Enemies of art?

Dom Collier Editor 02 September, 2008 8:54:AM

‘Adverts are the enemy of art. We should be keeping them out - not sneaking them in.’ - headline for an article in The Guardian yesterday, the print form of which was supported by a quarter page ad.

The only surprising thing about this was that ‘art’ wasn’t capitalised as ‘Art’. It would have looked pompous and stupid, true; but not as daft as the writer ended ended up sounding, or reading.

“The drama’s hero”, he - ‘a dramatist’ - concludes, writing of branded product funding for ad-free internet drama, “becomes the product, not the character. If this is the only choice available, then I figure… it’s best to walk away. Yes I want to tell stories about our world of dizzy consumerism. But the advert is the enemy of art. And we have to keep fighting the battle.”
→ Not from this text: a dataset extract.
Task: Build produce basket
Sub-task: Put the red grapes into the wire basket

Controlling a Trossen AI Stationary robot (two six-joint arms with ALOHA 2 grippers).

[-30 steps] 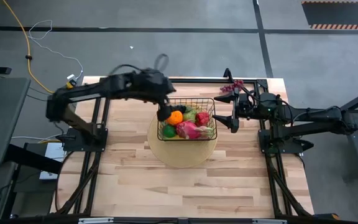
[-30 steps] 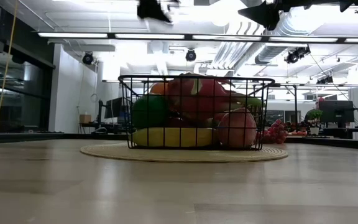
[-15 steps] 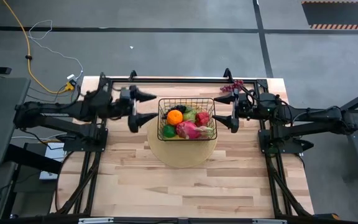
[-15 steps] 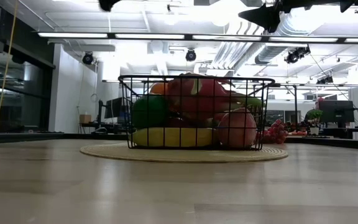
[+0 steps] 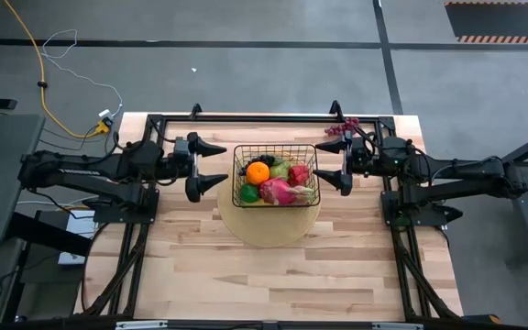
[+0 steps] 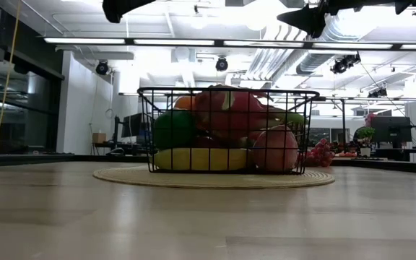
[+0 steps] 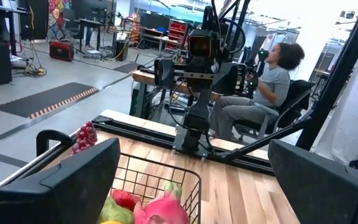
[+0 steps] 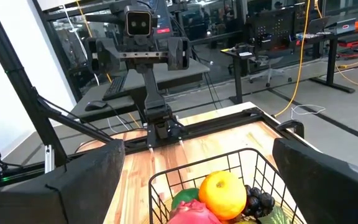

Here at LBi we make ads, but I don’t think there’s any sense of fighting a battle with ‘art’ - not that I’d be keen to define ‘art’ anyway. But if we’re talking creative endeavour, human expression of experience, imitating and responding to nature, etc - the usual, widely understood meanings, with or without the big ‘A’ - then I think most LBi employees would probably admit to some kind of attempt or pretence to making art, rather than destroying or counteracting it.

Not like dramatists - they’re not pretending, you see. They’re for real. Whereas ads are bogus.

There will be more on this subject presently. It’s been on our minds here in the agency this summer. We’ve been staging a debate - mainly in literary form, for all you artists out there, and also verbal, mainly down the pub - about The Big Idea in advertising. Being an almost exlusively digital house - even more fake, perhaps, than the businesses who utilise the ‘traditional’ media of TV, cinema, outdoor, radio and so on, for the dispersal of their creative, artistic, commercial output - we’ve been investigating the premises that underlie the theory of modern advertising, a main one being this Ogilvian concept of The Big Idea.

The results of our cogitations, and some of those of our collaborators and competitors, will appear in the next issue of our quarterly magazine, LBiQ.

One personal insight (confession: I’m not a Planner so I’m not sure if I’m allowed to have Insights, and certainly not without supervision; but I sneaked one in behind the bike shed when nobody was looking anyway) was clear. The processes that everyone* involved in the development of commercial art - there, I’ve said it -; and in that wide category I certainly include advertising; are merely a formal, externalised way of valuing and controlling the same processes that any other kind of artist undergoes - including those who starve in garrets (’for their art’), and who write ad-funded articles for The Guardian about how - as artists - they’d never stoop so low as to collaborate with the enemy.

*Everyone involved in the conception, production, delivery and measurement of ads, from researchers to bean counters to shills like me.